Justin E. H. Smith in Extinct:
Gottfried Wilhelm Leibniz never finished the principal task assigned to him by his boss, Georg Ludwig, Elector of Hanover. When the latter became King of England in 1704 –the beginning of the ‘Hanoverian usurpation’ that still enjoys some sort of power in the United Kingdom and some of its former possessions–, Leibniz, the delinquent court genealogist, was not invited to join him, as he had hoped. Instead he was made to stay behind, in the expectation that he would finally complete his long overdue history of the medieval origins of Georg Ludwig’s own Guelf family, and of their distant union with the Italian Este dynasty: a forgotten alliance that, once reestablished, might yield up validation for new territorial claims.
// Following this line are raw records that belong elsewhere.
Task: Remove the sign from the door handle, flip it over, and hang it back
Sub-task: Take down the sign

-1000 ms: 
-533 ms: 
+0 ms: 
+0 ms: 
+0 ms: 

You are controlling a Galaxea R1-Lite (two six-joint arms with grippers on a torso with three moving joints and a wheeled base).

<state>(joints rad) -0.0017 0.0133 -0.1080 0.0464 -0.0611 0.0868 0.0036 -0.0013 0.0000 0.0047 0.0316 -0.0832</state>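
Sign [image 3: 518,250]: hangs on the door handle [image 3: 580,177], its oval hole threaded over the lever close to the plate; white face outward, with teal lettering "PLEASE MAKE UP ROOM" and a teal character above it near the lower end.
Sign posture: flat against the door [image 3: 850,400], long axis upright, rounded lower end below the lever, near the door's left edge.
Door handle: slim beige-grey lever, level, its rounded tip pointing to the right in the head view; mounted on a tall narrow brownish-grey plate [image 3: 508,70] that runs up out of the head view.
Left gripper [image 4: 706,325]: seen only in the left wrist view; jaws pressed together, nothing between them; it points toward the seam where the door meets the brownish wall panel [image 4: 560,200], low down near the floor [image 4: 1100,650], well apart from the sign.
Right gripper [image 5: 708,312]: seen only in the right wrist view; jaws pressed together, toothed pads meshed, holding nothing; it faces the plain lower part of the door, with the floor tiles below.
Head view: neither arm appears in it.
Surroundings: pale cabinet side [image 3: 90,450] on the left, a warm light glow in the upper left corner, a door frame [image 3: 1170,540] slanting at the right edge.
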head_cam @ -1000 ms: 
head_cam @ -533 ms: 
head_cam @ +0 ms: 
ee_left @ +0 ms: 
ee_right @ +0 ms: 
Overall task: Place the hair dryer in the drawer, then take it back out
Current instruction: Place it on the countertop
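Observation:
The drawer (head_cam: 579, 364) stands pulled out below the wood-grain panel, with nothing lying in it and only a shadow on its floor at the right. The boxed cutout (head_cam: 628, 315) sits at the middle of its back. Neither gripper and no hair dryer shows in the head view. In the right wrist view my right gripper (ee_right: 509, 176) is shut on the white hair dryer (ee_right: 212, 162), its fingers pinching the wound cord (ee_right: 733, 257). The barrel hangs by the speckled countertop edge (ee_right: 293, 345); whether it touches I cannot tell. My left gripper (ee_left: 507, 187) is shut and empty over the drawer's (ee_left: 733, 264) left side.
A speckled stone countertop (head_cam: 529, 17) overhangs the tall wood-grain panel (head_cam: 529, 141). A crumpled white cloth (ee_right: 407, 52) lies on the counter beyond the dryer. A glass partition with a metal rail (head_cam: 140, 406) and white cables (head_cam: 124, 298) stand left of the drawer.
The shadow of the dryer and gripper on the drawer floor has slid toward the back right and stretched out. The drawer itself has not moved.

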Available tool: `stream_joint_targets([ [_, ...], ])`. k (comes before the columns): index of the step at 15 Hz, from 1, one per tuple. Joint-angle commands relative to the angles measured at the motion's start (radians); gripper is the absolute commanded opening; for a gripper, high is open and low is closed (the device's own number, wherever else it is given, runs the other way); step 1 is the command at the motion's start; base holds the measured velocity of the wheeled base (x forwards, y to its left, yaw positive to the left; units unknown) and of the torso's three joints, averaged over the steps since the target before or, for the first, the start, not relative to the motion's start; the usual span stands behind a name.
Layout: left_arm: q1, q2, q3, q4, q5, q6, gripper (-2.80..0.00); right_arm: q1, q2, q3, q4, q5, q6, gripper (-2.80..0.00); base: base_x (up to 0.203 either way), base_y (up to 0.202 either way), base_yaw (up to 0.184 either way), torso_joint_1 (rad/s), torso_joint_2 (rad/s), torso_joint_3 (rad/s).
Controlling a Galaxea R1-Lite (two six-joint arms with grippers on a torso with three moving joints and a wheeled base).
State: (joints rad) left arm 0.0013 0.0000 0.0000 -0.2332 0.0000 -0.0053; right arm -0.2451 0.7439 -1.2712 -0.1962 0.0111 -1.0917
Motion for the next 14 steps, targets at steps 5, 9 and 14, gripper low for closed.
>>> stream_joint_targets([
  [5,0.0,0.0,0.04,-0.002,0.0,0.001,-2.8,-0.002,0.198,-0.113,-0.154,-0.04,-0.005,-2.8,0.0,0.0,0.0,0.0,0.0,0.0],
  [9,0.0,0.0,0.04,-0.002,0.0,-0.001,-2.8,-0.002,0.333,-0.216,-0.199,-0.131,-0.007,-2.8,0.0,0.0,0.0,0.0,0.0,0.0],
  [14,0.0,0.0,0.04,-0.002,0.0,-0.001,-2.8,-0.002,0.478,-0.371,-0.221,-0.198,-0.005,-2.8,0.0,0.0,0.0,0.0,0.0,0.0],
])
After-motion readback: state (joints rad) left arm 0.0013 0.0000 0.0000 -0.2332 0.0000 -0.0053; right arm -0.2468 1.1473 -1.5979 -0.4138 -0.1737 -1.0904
Leibniz’s principal excuse for taking so long was, he felt, that in order to write a history properly one must begin at the beginning. And he understood this in the most rigorous sense possible: not the beginning of the Guelfs, nor even of humanity, but that of the continents, oceans, and mountains, and the several curiosities discovered within them. Any true history, Leibniz thought, is big history. And thus by the early 1690s, after several years of largely unsuccessful mine-engineering projects in the Harz Mountains, the philosopher set about writing what would come to be called the Protogaea, a text that may rightly be seen as the first instalment in the planned history of his employer’s ancestors.